• What the task requires:
Every line of the records below that holds the word "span" should be copied out.

• Data records:

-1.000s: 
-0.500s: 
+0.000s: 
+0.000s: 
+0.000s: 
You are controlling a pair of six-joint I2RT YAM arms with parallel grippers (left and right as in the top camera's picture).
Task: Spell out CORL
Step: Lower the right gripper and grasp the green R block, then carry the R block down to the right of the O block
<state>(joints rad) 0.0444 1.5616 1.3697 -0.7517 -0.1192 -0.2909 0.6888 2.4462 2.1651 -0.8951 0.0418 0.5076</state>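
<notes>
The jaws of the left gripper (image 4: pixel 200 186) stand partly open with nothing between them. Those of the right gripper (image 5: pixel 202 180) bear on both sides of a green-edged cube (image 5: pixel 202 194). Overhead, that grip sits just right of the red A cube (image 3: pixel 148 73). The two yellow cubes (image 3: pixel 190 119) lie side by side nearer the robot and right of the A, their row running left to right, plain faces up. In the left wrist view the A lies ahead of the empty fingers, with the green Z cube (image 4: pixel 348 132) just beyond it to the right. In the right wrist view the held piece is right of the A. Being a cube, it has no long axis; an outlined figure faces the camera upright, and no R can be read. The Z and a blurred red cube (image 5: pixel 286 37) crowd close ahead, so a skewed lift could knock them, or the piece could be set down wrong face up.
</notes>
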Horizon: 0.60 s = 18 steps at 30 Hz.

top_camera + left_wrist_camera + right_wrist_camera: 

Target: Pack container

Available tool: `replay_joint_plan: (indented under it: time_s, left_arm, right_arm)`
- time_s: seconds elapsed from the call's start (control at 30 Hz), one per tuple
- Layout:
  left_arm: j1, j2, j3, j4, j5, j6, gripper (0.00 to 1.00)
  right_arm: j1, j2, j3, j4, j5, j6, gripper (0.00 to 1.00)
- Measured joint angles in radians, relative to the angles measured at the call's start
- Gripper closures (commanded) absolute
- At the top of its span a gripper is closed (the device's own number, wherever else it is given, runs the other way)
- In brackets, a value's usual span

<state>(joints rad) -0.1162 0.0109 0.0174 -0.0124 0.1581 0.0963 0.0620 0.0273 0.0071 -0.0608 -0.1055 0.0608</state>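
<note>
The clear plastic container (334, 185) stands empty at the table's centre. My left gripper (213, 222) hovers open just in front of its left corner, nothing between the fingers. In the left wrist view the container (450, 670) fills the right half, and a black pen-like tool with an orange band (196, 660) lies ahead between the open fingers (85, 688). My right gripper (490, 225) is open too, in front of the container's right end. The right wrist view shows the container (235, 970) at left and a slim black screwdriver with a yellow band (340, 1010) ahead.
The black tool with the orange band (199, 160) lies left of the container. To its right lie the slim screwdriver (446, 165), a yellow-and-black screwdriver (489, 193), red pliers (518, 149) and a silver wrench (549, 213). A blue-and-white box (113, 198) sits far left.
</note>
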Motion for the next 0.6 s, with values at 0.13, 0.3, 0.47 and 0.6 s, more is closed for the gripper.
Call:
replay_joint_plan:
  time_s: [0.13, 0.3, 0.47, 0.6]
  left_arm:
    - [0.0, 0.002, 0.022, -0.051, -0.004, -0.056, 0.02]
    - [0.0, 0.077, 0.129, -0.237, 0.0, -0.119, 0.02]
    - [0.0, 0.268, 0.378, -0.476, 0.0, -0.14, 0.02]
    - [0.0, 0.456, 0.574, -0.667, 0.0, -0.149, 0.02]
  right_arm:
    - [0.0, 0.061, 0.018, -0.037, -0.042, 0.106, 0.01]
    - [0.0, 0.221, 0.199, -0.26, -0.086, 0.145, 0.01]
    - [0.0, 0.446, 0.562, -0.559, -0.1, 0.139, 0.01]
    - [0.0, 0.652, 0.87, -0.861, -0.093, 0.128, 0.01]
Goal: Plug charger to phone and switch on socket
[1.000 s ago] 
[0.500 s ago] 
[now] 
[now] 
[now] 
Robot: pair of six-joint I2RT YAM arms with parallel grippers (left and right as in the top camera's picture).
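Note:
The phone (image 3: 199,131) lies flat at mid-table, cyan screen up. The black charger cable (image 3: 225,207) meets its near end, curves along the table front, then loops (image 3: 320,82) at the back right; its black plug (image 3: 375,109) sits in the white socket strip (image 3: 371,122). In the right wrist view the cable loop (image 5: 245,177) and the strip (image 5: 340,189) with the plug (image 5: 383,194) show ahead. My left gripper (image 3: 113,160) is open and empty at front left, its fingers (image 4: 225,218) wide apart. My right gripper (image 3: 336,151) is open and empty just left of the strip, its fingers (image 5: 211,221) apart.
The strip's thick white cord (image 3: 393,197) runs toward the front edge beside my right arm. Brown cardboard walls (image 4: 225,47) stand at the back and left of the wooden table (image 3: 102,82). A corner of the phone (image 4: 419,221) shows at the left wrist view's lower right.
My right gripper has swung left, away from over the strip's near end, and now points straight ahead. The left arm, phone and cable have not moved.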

• Output:
- At the top of its span a gripper is closed (the device's own number, wherever else it is given, runs the other way)
- In brackets, a value's usual span

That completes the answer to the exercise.